Here is the task for the records below: repeat exactly the lines from the one with "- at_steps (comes" to the one with "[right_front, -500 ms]", both included, and nothing else.

== INPUT FOR THIS TASK ==
------------------------------------------------

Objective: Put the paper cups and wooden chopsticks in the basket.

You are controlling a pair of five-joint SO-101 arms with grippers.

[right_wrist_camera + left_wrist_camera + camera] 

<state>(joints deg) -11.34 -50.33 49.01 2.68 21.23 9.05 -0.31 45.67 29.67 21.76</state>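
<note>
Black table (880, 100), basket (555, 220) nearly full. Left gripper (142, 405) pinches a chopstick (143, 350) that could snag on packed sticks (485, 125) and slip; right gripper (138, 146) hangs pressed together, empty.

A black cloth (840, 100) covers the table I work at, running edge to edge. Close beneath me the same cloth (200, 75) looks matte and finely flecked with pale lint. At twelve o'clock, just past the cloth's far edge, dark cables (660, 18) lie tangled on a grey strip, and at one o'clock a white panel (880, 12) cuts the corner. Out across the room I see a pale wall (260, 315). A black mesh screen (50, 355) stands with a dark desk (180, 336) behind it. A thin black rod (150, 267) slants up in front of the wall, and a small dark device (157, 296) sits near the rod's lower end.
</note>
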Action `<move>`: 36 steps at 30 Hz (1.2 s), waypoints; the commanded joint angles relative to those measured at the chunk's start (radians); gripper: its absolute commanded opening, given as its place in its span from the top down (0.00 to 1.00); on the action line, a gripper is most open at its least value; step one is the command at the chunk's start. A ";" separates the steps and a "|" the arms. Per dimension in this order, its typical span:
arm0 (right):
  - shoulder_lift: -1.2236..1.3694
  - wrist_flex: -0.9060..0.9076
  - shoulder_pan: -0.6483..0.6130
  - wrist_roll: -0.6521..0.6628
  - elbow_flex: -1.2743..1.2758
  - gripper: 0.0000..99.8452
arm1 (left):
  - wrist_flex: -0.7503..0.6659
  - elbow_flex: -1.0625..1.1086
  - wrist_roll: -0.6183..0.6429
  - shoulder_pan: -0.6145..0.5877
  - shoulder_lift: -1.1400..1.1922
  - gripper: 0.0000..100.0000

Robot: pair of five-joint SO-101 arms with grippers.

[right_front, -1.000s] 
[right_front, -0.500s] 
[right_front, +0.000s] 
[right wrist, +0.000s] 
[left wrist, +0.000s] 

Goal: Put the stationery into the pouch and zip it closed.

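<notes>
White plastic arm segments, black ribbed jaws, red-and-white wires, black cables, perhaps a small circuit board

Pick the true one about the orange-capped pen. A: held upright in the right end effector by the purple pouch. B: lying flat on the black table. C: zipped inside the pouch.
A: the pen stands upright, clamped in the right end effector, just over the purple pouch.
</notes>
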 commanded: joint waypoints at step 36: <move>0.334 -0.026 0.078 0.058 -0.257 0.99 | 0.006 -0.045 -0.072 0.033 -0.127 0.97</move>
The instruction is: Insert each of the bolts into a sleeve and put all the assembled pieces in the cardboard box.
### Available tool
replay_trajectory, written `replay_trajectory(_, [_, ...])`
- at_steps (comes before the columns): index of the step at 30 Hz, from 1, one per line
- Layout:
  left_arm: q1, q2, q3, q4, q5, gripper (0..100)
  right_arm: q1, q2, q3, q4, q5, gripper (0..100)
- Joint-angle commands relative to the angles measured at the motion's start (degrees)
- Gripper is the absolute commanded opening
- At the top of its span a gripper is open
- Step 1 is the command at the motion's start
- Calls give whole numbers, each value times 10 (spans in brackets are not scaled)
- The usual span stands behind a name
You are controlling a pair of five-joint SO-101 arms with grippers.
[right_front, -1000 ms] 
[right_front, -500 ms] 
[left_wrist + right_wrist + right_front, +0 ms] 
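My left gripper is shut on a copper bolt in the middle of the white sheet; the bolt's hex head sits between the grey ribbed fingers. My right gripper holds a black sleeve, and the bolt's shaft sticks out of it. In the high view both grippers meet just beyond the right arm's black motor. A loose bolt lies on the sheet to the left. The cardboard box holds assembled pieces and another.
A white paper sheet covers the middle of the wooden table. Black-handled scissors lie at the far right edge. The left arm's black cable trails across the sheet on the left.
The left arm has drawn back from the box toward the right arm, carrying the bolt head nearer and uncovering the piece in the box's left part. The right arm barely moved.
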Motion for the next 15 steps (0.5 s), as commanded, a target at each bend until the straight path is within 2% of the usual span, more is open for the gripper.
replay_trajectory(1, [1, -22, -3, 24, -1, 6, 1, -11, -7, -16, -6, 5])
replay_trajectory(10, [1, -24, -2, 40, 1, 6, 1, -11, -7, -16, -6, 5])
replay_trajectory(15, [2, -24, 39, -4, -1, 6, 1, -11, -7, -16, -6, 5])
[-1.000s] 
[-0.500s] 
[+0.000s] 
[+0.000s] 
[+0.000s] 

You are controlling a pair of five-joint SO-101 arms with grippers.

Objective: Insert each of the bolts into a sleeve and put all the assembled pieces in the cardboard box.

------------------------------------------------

== TASK RESPONSE ==
- at_steps (comes before the columns): index of the step at 30 Hz, from 1, one per line
- Layout:
  left_arm: q1, q2, q3, q4, q5, gripper (0..100)
  right_arm: q1, q2, q3, q4, q5, gripper (0..100)
- Joint-angle commands relative to the angles measured at the motion's start (degrees)
- Gripper is the absolute commanded opening
- At the top of its span a gripper is open
- Step 1 is the command at the motion's start
- Calls give whole numbers, each value times 10 (spans in brackets are not scaled)
- The usual span stands behind a name
You are controlling a pair of five-joint SO-101 arms with grippers.
[right_front, -1000 ms] 
[right_front, -500 ms] 

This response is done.